Security Engineer, Detection and Response
Snap Inc is a technology company. We believe the camera presents the greatest opportunity to improve the way people live and communicate. Snap contributes to human progress by empowering people to express themselves, live in the moment, learn about the world, and have fun together. The Company’s three core products are Snapchat, a visual messaging app that enhances your relationships with friends, family, and the world; Lens Studio, an augmented reality platform that powers AR across Snapchat and other services; and it's AR glasses, Spectacles.
We’re looking for a Security Engineer to join our Detection and Response (D&R) team! As a member of the D&R Threat Detection team, you will build and understand threat models which pose an imminent threat to our platform and business, invest in research and development to collect new data sources, improve our threat intelligence, and drive efforts to achieve holistic threat detection. Working from our West Coast (US), Switzerland, or Australia offices, you’ll collaborate with engineers across many disciplines to operationalize the identification and eradication of threats across our production environments, corporate infrastructure, and internal tooling.
What you’ll do:
Design, pilot, and implement logging and alerting systems to detect malicious activity on Snap Inc.'s endpoints, infrastructure, networks, and cloud environments
Build tools and devise automation strategies to improve Snap Inc.’s ability to hunt threats and respond to intrusions
Investigate events generated by the alerting pipeline and triage potential incidents
Work closely with multiple Snap Inc. teams during incidents and drive response efforts
Identify, analyze, fingerprint and build threat intelligence on trends and developments in adversary tactics, techniques, and procedures (TTPs) for sophisticated threat actors spanning APTs and cybercrime.

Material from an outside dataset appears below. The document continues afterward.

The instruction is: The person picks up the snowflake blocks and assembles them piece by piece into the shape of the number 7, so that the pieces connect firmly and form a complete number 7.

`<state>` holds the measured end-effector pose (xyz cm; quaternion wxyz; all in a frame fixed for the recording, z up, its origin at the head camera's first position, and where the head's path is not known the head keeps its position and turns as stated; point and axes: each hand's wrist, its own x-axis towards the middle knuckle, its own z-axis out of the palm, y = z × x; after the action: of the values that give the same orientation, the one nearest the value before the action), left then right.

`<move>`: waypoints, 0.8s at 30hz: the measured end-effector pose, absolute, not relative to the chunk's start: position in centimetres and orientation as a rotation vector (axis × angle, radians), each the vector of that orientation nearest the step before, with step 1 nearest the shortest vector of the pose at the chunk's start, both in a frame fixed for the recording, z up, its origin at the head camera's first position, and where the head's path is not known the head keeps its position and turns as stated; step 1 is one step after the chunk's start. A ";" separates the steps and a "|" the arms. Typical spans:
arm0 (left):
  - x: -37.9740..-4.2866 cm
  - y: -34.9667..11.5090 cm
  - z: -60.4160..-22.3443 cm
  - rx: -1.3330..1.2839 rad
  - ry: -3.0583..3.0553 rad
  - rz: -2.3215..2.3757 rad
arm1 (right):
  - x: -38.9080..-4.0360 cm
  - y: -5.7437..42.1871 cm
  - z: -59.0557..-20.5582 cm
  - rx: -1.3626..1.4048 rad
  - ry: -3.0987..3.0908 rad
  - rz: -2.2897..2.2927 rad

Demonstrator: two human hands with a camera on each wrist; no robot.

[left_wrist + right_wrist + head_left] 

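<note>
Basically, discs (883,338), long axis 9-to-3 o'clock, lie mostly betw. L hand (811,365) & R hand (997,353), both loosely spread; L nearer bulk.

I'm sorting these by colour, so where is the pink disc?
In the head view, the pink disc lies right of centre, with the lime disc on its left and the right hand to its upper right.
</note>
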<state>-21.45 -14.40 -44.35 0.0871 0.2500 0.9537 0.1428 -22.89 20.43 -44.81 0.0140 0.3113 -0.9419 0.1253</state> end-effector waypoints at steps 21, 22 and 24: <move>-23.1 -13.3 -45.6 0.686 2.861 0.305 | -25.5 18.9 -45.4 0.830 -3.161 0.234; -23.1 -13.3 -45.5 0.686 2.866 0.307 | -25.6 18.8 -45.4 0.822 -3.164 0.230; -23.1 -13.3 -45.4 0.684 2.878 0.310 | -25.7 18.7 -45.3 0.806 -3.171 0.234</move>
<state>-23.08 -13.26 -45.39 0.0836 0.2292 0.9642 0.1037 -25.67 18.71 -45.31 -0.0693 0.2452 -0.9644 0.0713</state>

Knowledge, Skills & Abilities:
Proven experience in one or more of the following detection and response areas: digital forensics, malware analysis, incident management, host/network intrusion detection, threat intelligence
Strong development skills in Python and/or Go
Advanced knowledge of operating system internals, and a core competency in two or more of the following: macOS, Windows, Linux, Kubernetes, Amazon Web Services, and Google Cloud Platform
Bachelor of Science in Computer Science, Engineering, Information Systems, or equivalent years of experience in a related technical field
3+ years of experience in the field of security monitoring or related security role
Demonstrated knowledge in threat hunting and developing logic to automate threat detection and incident response
Familiarity with cloud-based services and infrastructure (Google Cloud, Workspace, AWS, etc.)
Excellent verbal and written communication skills, with high attention to detail
Practical experience in a BeyondCorp model
Work record of collaborating with internal and external stakeholders at all levels of a company
"Default Together" Policy at Snap:
At Snap we believe that being together in person helps us build our culture faster, reinforce our values, and serve our community, customers and partners better through dynamic collaboration. To reflect this, we practice a “default together” approach and expect our team members to work in an office at least 80% of the time (an average of 4 days per week). Our policy may change from time to time.
If you are not based in the same location(s) listed for this role and are open to relocation, we encourage you to apply to take advantage of our generous relocation policy.
Our Benefits: Snap Inc. is its own community, so we’ve got your back! We do our best to make sure you and your loved ones have everything you need to be happy and healthy, on your own terms. Our benefits are built around your needs and include paid maternity & paternity leave, comprehensive medical coverage, emotional and mental health support programs, and compensation packages that let you share in Snap’s long-term success!